2.4. [appellante] betoogt verder dat de rechtbank, door te overwegen dat de raad in redelijkheid kon weigeren een overeenkomst met hem aan te gaan, heeft miskend dat het besluit van 3 oktober 2008 een voldoende dragende motivering ontbeert. [appellante] voert aan dat de raad niet heeft voldaan aan de motiveringsopdracht in de uitspraak van de rechtbank van 4 juni 2008 in zaak AWB 07/92, omdat de raad bij het besluit van 3 oktober 2008 niet alle betrokken belangen heeft afgewogen. Hij voert verder aan dat de raad niet heeft voldaan aan artikel 13, tweede lid, van de Wrb, omdat in het jaarplan 2008 geen nadere regels zijn gesteld voor het aangaan van overeenkomsten. Dit betekent volgens [appellante] dat de raad voor het aangaan van overeenkomsten geen beleid heeft dat het aan het besluit van 3 oktober 2008 ten grondslag kon leggen. [appellante] voert voorts aan dat de raad onvoldoende heeft gemotiveerd dat geen leemte in de rechtsbijstand bestaat en ten onrechte kwalitatieve argumenten aan het besluit van 3 oktober 2008 ten grondslag heeft gelegd. Volgens [appellante] zijn verschillende van zijn medewerkers, evenals advocaten, gebonden aan regels van een beroepsorganisatie en onderworpen aan tuchtrechtspraak. Hij stelt dat in het jaarplan 2008 is vermeld dat de kwaliteit van advocaten onvoldoende wordt bewaakt en dat kwaliteitsplannen onvoldoende worden uitgewerkt.

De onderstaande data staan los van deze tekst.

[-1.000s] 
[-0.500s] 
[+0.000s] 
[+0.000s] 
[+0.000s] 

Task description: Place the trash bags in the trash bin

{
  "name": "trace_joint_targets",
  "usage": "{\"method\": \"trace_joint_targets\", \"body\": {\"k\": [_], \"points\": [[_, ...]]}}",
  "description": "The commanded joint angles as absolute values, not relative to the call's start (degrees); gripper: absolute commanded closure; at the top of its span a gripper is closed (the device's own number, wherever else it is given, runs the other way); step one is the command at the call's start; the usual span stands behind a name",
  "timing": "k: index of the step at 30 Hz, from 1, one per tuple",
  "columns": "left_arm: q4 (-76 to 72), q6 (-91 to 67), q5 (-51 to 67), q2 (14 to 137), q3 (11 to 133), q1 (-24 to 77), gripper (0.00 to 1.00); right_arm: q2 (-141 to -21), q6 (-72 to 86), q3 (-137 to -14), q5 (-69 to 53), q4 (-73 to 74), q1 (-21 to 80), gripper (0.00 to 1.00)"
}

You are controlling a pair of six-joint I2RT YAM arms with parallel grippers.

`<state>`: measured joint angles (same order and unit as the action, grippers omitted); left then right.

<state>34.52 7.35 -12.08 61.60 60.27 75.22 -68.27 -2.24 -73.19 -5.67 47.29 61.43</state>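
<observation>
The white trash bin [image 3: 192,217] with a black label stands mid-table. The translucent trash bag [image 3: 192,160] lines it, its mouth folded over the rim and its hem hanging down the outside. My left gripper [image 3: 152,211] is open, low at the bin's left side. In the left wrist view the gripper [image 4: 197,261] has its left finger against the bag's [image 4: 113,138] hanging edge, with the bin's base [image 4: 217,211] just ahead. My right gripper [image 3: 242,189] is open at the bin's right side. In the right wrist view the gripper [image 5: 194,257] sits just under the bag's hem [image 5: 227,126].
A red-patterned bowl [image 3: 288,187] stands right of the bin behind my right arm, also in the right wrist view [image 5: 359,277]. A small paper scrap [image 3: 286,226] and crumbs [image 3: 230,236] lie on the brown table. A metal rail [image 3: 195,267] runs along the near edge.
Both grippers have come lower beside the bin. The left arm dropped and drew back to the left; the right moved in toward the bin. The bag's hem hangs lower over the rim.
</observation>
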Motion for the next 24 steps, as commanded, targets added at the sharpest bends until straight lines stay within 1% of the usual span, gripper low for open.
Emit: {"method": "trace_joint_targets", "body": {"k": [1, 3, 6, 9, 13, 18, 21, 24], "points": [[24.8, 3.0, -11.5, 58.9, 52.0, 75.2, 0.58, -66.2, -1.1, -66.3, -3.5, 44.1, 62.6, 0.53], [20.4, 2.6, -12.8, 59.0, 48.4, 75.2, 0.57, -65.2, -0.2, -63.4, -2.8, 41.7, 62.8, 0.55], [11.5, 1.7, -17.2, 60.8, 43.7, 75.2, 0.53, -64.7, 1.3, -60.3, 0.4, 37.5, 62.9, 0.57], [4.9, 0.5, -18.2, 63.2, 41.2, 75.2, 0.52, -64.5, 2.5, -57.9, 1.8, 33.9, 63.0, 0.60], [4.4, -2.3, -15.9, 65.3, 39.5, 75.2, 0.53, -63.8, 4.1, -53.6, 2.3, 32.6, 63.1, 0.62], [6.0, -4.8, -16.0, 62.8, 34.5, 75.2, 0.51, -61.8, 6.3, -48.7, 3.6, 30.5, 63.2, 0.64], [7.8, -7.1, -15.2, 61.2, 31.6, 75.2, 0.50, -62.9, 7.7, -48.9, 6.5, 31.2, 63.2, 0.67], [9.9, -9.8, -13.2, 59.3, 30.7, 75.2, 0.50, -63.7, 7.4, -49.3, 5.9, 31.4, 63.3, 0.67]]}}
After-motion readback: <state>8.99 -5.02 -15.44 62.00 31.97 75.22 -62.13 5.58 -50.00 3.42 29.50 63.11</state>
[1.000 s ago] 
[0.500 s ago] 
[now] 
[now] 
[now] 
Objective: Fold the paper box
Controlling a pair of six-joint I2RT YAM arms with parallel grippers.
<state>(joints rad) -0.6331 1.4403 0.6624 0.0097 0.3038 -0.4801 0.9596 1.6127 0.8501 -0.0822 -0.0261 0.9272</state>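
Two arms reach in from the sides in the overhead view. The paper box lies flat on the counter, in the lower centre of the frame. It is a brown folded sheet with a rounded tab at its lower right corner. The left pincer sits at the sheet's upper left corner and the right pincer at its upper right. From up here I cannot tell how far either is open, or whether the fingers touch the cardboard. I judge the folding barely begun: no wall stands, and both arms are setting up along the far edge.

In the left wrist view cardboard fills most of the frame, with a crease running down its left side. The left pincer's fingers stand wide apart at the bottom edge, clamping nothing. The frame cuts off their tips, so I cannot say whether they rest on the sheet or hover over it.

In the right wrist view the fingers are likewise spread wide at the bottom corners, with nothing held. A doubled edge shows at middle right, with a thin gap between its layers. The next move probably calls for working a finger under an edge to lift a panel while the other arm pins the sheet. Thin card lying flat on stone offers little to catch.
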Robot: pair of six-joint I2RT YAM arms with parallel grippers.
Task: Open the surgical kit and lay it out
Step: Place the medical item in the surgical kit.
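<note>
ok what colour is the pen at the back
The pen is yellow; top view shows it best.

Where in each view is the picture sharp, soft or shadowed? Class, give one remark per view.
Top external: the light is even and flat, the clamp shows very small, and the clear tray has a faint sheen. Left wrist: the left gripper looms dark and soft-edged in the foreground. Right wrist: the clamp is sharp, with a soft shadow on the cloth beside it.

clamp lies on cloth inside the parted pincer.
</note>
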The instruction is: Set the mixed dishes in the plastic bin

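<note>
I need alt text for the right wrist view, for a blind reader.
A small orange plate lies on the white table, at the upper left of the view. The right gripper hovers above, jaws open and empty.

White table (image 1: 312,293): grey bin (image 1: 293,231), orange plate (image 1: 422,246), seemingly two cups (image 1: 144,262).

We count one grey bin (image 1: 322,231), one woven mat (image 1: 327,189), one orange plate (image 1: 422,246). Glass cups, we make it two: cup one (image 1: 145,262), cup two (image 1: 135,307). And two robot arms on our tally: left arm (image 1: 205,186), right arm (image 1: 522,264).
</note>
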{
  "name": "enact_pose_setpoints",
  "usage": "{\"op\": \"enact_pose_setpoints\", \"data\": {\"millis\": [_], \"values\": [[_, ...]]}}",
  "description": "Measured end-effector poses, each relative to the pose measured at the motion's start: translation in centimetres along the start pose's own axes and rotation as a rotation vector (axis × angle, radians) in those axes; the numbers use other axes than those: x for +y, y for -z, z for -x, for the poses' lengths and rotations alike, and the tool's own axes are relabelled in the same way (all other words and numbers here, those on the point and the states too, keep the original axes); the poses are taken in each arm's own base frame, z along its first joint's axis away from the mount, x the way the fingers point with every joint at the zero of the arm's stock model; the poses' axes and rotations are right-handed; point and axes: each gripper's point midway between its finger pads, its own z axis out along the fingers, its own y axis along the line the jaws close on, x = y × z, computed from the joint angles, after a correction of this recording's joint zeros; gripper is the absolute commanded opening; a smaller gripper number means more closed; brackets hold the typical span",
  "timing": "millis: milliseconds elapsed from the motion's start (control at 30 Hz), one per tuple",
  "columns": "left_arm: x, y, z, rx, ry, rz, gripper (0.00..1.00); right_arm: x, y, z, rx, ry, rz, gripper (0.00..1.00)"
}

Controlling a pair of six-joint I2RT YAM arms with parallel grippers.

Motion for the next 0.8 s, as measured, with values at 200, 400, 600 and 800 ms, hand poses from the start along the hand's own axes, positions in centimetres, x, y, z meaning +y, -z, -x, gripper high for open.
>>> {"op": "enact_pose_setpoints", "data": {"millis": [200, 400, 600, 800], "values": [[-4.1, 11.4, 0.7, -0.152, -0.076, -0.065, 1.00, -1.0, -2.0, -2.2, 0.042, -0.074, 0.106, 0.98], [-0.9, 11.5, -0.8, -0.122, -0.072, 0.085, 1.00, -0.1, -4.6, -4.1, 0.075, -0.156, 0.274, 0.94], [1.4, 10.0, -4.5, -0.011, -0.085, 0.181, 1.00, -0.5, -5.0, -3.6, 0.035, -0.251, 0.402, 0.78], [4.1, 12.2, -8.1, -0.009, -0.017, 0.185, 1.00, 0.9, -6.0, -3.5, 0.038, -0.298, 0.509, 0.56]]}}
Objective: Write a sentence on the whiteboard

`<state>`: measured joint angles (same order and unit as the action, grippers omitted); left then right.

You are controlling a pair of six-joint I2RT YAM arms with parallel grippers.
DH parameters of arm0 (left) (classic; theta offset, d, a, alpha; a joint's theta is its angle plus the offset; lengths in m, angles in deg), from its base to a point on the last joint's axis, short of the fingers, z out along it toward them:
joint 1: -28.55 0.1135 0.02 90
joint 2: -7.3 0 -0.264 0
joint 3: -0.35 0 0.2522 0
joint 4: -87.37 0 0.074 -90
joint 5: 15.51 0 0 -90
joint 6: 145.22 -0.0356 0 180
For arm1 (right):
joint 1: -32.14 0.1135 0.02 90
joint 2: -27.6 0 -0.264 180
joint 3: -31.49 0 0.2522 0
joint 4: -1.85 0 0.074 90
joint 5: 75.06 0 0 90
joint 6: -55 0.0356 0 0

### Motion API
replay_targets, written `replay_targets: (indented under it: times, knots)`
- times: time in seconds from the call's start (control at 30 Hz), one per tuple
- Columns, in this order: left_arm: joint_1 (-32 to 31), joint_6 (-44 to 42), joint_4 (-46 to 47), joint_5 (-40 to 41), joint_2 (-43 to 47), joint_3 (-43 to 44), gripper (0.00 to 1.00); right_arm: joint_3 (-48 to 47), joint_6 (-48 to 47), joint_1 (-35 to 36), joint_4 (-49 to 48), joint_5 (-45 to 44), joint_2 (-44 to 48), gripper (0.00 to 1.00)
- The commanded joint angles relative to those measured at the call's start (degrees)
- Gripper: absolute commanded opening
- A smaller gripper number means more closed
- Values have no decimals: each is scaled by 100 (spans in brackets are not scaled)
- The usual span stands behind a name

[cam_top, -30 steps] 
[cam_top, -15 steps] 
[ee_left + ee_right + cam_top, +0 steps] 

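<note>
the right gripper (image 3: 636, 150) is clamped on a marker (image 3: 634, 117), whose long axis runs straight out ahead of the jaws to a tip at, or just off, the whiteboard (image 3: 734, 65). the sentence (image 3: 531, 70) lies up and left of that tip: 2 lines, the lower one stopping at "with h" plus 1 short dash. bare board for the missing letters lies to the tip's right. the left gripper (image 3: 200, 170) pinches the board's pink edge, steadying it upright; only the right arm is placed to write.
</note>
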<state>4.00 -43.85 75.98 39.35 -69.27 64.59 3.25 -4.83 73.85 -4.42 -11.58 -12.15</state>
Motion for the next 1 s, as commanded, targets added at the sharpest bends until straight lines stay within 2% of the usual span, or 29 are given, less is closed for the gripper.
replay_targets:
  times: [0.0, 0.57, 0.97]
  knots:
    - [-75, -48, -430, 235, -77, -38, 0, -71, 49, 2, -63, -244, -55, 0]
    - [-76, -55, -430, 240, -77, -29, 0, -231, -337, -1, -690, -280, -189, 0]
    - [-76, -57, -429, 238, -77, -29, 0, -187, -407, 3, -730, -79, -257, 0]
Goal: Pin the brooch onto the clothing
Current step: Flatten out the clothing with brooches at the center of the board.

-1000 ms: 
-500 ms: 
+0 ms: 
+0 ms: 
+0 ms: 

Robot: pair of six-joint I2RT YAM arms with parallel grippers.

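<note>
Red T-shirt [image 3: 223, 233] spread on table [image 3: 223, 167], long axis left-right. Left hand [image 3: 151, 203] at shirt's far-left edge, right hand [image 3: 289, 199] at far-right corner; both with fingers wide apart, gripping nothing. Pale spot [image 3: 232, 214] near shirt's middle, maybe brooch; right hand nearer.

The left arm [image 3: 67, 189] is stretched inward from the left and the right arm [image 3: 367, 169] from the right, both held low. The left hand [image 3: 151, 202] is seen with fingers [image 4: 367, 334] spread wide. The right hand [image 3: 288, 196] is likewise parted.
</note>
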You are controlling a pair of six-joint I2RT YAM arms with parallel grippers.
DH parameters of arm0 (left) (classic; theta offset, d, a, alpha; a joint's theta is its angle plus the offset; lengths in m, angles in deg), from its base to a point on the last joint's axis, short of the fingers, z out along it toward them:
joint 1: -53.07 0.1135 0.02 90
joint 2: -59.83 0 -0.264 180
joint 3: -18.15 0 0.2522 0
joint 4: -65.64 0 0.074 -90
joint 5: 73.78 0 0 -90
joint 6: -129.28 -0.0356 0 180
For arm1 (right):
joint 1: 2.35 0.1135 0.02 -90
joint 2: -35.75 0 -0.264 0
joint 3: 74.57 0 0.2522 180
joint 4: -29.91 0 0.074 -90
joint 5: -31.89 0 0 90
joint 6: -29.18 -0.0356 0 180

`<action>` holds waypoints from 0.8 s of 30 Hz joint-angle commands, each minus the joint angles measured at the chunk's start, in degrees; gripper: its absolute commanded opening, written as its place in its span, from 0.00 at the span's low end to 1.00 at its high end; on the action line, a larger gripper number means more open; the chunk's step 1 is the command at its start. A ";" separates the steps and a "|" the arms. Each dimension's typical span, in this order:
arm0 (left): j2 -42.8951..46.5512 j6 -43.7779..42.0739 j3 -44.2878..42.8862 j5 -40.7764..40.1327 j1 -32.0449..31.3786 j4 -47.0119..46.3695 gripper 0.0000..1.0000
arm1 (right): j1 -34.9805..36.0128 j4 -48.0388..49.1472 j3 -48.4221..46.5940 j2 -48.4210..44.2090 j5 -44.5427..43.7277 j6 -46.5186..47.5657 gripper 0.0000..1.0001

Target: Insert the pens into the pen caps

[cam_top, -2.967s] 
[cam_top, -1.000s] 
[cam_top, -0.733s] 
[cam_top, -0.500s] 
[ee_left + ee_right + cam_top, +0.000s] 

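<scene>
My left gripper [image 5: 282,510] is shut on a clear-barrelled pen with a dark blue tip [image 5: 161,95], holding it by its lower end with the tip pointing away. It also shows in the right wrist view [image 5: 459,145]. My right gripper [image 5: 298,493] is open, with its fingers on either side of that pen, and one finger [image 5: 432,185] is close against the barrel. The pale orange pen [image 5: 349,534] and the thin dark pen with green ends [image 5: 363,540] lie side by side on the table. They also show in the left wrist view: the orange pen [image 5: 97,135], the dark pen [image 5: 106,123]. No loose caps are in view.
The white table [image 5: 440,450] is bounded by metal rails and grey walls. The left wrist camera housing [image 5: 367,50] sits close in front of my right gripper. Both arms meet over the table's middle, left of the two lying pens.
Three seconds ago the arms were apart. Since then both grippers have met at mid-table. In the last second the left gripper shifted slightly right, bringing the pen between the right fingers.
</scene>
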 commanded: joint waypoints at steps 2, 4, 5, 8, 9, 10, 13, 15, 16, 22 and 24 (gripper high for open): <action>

2.4.1. De rechtbank heeft in de uitspraak van 4 juni 2008, anders dan [appellante] betoogt, geen toetsingsmaatstaf gegeven, maar overwogen dat de raad ter motivering van zijn besluit niet kon volstaan met de vermelding van zijn beleid, dat overeenkomsten alleen worden aangegaan in geval van een leemte in de rechtsbijstand en dat die situatie zich thans niet voordoet, maar tevens moest motiveren waarom specifiek met [appellante] geen overeenkomst wordt aangegaan. Het betoog faalt in zoverre, wegens het ontbreken van feitelijke grondslag.
2.4.2. Zoals ook de rechtbank heeft overwogen, heeft de raad in het besluit van 3 oktober 2008 cijfermatig uiteengezet dat op de rechtsgebieden waar [appellante] op basis van toevoegingen werkzaam wil zijn geen leemte in de rechtsbijstandverlening bestaat. [appellante] heeft die cijfers, ook in hoger beroep, niet betwist en evenmin anderszins aannemelijk gemaakt dat een dergelijke leemte bestaat. Verder is niet gebleken van een kwalitatieve leemte in de door advocaten verleende gefinancierde rechtsbijstand. Dit volgt, anders dan [appellante] heeft gesteld, niet uit het jaarplan 2008. Het beleid van de raad, dat alleen ingeval van een leemte op een bepaald rechtsgebied met anderen overeenkomsten worden gesloten, sluit voorts aan bij de in de Memorie van Toelichting bij de Wrb, zoals weergegeven in 2.1, vermelde doelstellingen van de wetgever dat gefinancierde rechtsbijstand in hoofdzaak door ingeschreven advocaten wordt verleend en in aanvulling daarop voor zover nodig door anderen wordt verleend. Nu de raad voor 2008 geen leemte voorzag in de door advocaten verleende rechtsbijstand, zoals in het jaarplan 2008 is vermeld, bestond voor hem geen aanleiding in het jaarplan 2008 nadere regels te stellen voor het aangaan van overeenkomsten met anderen.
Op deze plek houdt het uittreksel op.